Martin's presentation touched on familiar topics such as the Time Travel Memento service, the Memento for Chrome extension, and Robust Links (demoable in our December 2015 D-Lib paper "Reminiscing About 15 Years of Interoperability Efforts"). This was a good presentation to end the day with, since Memento is the first and de facto standard for web archive interoperability (see the quick intro or RFC 7089).
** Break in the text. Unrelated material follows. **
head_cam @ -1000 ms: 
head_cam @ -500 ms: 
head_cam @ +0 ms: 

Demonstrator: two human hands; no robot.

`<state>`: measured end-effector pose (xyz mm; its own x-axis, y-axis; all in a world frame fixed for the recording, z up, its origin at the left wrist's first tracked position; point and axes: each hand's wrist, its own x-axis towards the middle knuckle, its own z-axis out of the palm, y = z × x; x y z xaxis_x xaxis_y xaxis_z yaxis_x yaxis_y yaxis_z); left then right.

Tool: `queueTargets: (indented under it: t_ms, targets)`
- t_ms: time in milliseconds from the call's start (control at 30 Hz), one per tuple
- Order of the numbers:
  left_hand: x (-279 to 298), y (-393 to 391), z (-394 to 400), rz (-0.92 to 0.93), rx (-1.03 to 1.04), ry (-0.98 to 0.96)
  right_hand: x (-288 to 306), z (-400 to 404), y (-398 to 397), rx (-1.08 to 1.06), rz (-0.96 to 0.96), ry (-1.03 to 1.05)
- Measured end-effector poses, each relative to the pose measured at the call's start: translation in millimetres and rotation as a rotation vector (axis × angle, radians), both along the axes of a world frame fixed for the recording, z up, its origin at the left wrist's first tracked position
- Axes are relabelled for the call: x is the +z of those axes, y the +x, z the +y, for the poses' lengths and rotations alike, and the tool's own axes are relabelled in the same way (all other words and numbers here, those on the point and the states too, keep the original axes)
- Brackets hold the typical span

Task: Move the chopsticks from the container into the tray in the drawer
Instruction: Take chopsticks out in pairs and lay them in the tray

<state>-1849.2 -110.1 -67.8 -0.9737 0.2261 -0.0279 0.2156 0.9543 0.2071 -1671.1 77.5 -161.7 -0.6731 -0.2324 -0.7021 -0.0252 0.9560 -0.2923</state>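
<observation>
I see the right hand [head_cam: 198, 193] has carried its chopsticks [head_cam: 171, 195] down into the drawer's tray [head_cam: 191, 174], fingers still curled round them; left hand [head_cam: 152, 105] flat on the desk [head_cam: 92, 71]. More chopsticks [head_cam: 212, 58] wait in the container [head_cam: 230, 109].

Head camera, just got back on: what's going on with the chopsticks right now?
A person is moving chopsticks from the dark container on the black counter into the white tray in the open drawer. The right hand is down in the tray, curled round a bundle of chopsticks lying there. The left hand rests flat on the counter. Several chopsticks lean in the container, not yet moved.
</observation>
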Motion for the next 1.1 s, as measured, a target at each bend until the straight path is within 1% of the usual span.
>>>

Memento does not address bulk upload or download of WARCs, WATs, etc., but it does define linkage between mementos (i.e., archived pages), their live web counterparts ("original resources"), lists of available mementos for an original resource ("TimeMaps"), and resources that do content negotiation in the dimension of datetime in order to direct you to the best available memento ("TimeGates").
The hashtag was "#webarchiving", but that's a general hashtag so the tweets from that event will quickly become lost. Some are embedded above but I've put the bulk of the symposiums tweets in this twitter moment. There was also a slack channel.
Overall this was an important and welcome event. There was less focus than I expected on the WASAPI APIs themselves, but perhaps I'm in the minority in enjoying digging through APIs. The WASAPI effort still seems to be in data reception mode, actively soliciting requirements and use cases. I thought there would be more demos from the WASAPI team, but I understand these things are difficult to bootstrap. The symposium was useful in getting many of the main players in the web archiving community together for technical interchange, especially since I'll miss the postponed IIPC General Assembly this year. Thanks to Jefferson, Lori, and everyone at the Internet Archive that helped host us, and thanks to the IMLS for funding this critical activity.